Companies participating in the programme will be subject to conditions on the amount of remuneration of senior management (including severance pay, aka ‘golden parachutes’).
The Treasury is entitled to establish an insurance programme, through which the assets (including RMBS) of the troubled institutions are to be guaranteed, insofar as such assets were purchased prior to 18 March 2008 (this system will be financed from contributions of the financial industry).
In relation to the mortgage bonds that it holds, the government is entitled to grant more favourable conditions to the debtors of the underlying mortgage loans.
(One detail which is not insignificant is that shortly prior to the agreement being reached, a preferential loan package of USD 25 bn was approved for the embattled US auto industry, and the ban on new off-shore oil drilling was lifted).
Where do things go from here?
Official approval by the House of Representatives is planned for today, on Monday. As there is no meeting scheduled for the Senate on Tuesday due to a holiday, the necessary Senate approval is likely to take place on Wednesday.
Assessment and outlook
Actually, the most important point is still not clear: What will be the price that is paid to buy up these securities from the banks? Because this will determine how many banks make use of the programme and to what extent they profit from it. We assume that purchase of the securities will occur at conditions which render participation in the programme interesting.
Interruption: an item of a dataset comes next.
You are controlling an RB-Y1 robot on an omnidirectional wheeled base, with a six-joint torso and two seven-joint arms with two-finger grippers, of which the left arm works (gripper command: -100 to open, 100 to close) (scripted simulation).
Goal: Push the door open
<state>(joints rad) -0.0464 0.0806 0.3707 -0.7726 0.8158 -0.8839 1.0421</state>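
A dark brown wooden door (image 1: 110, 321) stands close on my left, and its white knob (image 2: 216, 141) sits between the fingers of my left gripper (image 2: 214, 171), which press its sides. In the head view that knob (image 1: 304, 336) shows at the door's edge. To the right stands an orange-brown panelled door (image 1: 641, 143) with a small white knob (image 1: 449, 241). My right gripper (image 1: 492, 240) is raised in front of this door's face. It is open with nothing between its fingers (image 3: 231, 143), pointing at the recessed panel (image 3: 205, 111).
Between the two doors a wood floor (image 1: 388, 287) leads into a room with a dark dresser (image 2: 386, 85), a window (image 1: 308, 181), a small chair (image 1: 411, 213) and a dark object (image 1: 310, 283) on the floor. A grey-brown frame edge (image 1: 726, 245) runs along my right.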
As a result, there is a good chance that the market for these securities will thus be able to stabilise, thereby supporting the financial system.
The panic which gripped the financial market in the wake of the collapse of Lehman Brothers was temporarily suspended by the US government’s announcement of a rescue programme on 18 September and hopefully today’s moves will keep the panic from spreading on the markets again for the time being. Nevertheless, the programme will neither prevent further banks and companies from going under nor avert a slowdown in economic activity at the global level. Consequently, our economic and financial market prognoses remain unchanged. Nor do we believe that it is likely that the situation on the money market will normalise before mid-2009. Nonetheless, over the medium term it does appear realistic that conditions will return to the levels seen prior to the Lehman bankruptcy and even this would be an improvement (whereas today the crunch on the interbank money market has intensified further, with OIS-Spreads reaching new highs).
Equity market
It is possible that we will now finally see the emergence of a more sustainable recovery in equities in the financial markets. Nevertheless, one must keep in mind that some financial institutions will still be hit by instability and that the sector as a whole still has plenty of write-downs in store for the third quarter and fourth quarter of 2008. Moreover, the low point in the economic cycle is still to come. And this downturn will also affect other areas of the economy. Hence, there is obviously plenty of room for disappointments still (e.g. corporate earnings). On the other hand, the stock markets have already priced in a great deal of negative development in share prices and valuations. As a result, one can assume that any new setbacks will open up some attractive opportunities for investing in the long-term.
Bond market
Considering that approval of the package will (hopefully) be followed by a certain amount of relief on the markets for riskier assets, it is quite possible that government bonds will come under short-term pressure again. As a result, we stick with our short-term neutral recommendation on government bonds, but would view a correction in bond prices as a good opportunity for buying. First, because we are rather sceptical with regard to the prospective sustainability of any improvement in sentiment on riskier assets, with due consideration of the deterioration in economic fundamentals (keep in mind that the last rally on the stock market lasted just two days). Secondly, the steep decline in inflation and the equally steep downward trend in the economy will also be two factors supporting government bonds in the months ahead.